Software Manual - Data Extraction Software

The topic below is from the Visual Web Ripper manual.

Extracting Data From CAPTCHA-Protected Websites

Visual Web Ripper features both semi-automatic and full-automatic data extraction from websites using CAPTCHA protection. Full-automatic data extraction requires an account with a third party CAPTCHA recognition service and a fee is charged for each CAPTCHA image. Semi-automatic data extraction is free, but requires you to manually decode CAPTCHA images while running a data extraction project.

Using Proxy Servers

Sometimes the easiest solution to CAPTCHA protected websites is using a list of proxy servers. This is especially true when CAPTCHA pages are displayed randomly after browsing the website for a while. Proxy servers will not help if you always need to pass a CAPTCHA page in order to enter a section of a website.

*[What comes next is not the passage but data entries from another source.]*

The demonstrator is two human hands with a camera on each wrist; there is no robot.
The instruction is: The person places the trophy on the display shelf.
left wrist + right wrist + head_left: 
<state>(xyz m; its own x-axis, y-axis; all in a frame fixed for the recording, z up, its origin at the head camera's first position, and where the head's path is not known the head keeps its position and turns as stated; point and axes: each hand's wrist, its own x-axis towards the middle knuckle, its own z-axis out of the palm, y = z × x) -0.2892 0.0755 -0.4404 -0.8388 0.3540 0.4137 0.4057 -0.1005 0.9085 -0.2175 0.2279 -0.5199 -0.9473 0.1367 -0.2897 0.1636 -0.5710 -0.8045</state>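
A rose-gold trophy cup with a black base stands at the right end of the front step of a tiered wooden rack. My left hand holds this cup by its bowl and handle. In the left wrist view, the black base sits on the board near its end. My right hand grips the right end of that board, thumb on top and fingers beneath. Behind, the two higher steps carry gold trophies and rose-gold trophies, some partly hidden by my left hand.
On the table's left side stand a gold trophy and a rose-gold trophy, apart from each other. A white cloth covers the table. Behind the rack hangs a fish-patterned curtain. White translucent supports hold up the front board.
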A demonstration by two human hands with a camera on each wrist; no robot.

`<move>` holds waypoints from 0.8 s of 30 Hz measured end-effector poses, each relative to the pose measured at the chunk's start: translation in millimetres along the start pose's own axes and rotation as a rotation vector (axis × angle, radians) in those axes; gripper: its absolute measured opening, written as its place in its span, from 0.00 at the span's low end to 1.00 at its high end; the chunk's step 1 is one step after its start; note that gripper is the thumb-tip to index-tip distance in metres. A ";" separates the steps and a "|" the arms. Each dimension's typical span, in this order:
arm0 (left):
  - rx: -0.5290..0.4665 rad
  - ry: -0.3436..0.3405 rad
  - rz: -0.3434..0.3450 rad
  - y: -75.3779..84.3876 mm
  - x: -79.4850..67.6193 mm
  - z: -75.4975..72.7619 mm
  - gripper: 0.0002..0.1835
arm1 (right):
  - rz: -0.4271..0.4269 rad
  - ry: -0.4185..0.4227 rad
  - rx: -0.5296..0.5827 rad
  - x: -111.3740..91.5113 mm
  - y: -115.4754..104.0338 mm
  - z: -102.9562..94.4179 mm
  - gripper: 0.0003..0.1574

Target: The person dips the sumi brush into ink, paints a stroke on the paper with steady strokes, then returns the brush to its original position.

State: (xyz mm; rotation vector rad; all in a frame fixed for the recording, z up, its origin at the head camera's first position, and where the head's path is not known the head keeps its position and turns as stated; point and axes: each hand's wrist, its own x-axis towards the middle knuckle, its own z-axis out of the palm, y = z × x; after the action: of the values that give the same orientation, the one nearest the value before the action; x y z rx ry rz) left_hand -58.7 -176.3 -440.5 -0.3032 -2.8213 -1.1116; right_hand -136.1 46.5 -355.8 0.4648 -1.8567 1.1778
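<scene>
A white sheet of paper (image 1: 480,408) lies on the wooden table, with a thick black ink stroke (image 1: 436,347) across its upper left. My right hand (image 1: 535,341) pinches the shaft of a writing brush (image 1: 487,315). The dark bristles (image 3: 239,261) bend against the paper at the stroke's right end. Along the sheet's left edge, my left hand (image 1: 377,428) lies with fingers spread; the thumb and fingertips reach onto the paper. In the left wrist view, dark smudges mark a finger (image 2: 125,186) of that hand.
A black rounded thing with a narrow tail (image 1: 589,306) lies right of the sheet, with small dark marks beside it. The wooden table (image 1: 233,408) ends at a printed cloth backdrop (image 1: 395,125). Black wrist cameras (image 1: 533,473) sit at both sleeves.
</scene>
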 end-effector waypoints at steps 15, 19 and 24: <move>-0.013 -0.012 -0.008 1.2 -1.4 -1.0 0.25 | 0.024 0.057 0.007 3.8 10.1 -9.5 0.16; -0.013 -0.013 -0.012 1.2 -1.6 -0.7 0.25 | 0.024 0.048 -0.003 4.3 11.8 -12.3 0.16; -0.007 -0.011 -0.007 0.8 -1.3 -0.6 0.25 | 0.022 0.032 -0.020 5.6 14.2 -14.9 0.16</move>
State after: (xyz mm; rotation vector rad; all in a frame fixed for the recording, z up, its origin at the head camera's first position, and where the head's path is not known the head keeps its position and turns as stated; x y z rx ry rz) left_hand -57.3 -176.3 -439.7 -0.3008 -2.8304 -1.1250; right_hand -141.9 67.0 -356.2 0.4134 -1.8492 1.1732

Semi-Automatic Data Extraction

To configure your data extraction project for semi-automatic CAPTCHA processing, you need to do the following:

  1. Add a content element that selects the CAPTCHA image. Then use the Misc options tab to uncheck the Save content option.
  2. Add a FormField element that selects the CAPTCHA input field. Then use the AdvancedOptions tab to select the image element as a CAPTCHA element.
  3. Add a FormSubmit template that submits the CAPTCHA form. You may need to set the Misc option Optional template if the CAPTCHA form is not always displayed.

When Visual Web Ripper encounters a CAPTCHA element, it will display the CAPTCHA image and request the CAPTCHA code.

Download CAPTCHA demo project

Full-Automatic Data Extraction

Full-automatic CAPTCHA processing requires an account with a third party CAPTCHA recognition service. The third party recognition service must provide a .NET API and you must create a Visual Web Ripper script that uses this API to call the service.

Visual Web Ripper includes the API and standard script to call the following CAPTCHA recognition service.

http://www.deathbycaptcha.com

This CAPTCHA recognition service currently charges US$1.39 per 1000 CAPTCHAs. We are not affiliated with this company and therefore don't charge any additional fees for this service.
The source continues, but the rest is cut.